LandScan utilizes an algorithm to combine spatial data and imagery analysis technologies as well as a multivariate dasymetic modeling methods to disaggregate census data counts in a given administrative boundary across the world. LandScan data are provided free to government organizations by Oakridge National Laboratory at https://landscan.ornl.gov/. We have all historical LandScan data from 1998-2016, excluding 1999 (a year for which a dataset was not generated). Leveraging the country and state boundaries already ingested in our database courtesy of Natural Earth, LandScan provides a 1km x 1km grid of the entire world, where the value of each 1km x 1km area is the population in that grid. We have overlaid each country/state boundary on this grid, extracted the grid elements within boundaries, and summed their values to create total population counts for a given location.

In order to do this, each LandScan dataset was converted to the standard Esri ASCII grid format. Data processing was done using Python. We use rasterio to read the grid files and their metadata into memory. We use rasterstats to compute zonal statistics for each country/state boundary in our database. Specifically, we ask it to sum the values, which gives us our total population.

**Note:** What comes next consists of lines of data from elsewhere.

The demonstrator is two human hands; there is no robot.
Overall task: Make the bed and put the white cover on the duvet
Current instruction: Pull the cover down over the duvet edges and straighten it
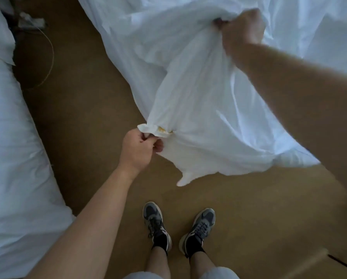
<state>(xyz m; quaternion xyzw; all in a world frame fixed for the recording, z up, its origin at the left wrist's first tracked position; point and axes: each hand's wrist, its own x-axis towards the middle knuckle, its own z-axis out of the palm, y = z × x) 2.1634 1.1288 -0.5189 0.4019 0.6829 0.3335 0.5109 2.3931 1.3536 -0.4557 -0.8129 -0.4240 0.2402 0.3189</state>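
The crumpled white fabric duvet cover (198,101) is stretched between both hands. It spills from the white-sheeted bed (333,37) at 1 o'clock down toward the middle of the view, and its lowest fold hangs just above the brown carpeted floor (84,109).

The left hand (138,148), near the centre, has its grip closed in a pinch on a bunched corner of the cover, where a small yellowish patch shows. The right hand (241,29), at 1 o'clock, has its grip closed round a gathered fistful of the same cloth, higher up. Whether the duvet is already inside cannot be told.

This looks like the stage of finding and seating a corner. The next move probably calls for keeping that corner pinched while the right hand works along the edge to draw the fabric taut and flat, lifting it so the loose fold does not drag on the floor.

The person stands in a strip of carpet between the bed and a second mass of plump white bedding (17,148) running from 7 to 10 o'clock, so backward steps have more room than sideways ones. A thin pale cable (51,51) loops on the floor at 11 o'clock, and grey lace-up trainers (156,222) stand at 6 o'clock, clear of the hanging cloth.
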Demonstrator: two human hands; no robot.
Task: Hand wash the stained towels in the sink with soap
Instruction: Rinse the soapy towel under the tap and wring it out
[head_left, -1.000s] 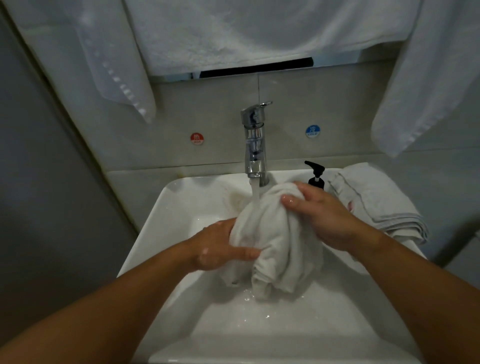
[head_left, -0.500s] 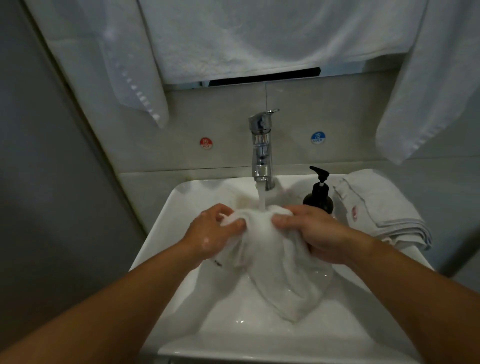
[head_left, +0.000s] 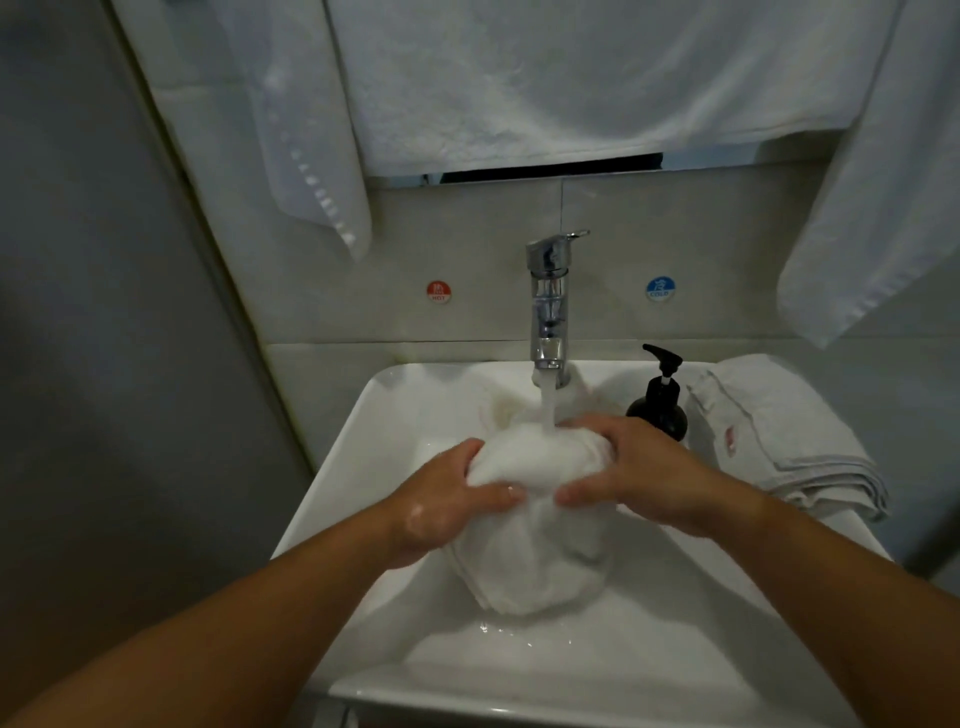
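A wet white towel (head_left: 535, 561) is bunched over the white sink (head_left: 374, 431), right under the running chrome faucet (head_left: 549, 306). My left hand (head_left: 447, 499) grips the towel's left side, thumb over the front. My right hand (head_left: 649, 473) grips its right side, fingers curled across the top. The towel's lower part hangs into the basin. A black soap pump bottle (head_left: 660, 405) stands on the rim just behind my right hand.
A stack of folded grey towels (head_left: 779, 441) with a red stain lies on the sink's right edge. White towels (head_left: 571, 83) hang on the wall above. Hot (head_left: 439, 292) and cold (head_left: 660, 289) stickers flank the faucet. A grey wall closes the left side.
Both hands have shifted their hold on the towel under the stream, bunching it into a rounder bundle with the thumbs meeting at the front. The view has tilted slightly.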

LandScan's high-resolution gridded population counts allow us to provide users with both country- and state-level population data, whereas World Bank data are available only at the country-level.

Why are there multiple case count sources?

In an effort to provide users with all potential comprehensive case count data sources available, we have incorporated several data source options for case counts users to use in the incidence calculations we provide. Pan-American Health Organization (PAHO) data, for example, provides slightly discrepant case counts for dengue than the World Health Organization (WHO) data source. Furthermore, PAHO is a regional entity and only has data available for the western hemisphere. So while PAHO may be an ideal data source when investigating dengue in Brazil, for example, this data source would not be preferable for investigating dengue in Southeast Asia. As such, the WHO can be considered a more appropriate default data source, as it has the most complete, global case counts.

Why do the data you display not include all values from the data source?

There have been situations where the data collected from our data sources do not agree or have too many missing values to be useful. In these situations, the data are dropped.

A few examples of data that have been removed are:

  • In the Pan American Health Organization (PAHO) data, several discrepancies have been noticed in the data for 2014. Specifically, comparing the severe dengue cases and dengue case fatality rate data provided by PAHO shows that different total case counts are reported between the two spreadsheets in 2014 for nearly every listed country, while every other year matches up perfectly. This leads to the conclusion that all years reported by PAHO except 2014 are usable. For this reason, 2014 is removed from the data we record from PAHO. We draw indicator data primarily from the World Bank.
  • When recording these data, we ignore any indicators that have values for fewer than 50% of the years listed. In addition, we ignore all indicator data prior to 2000.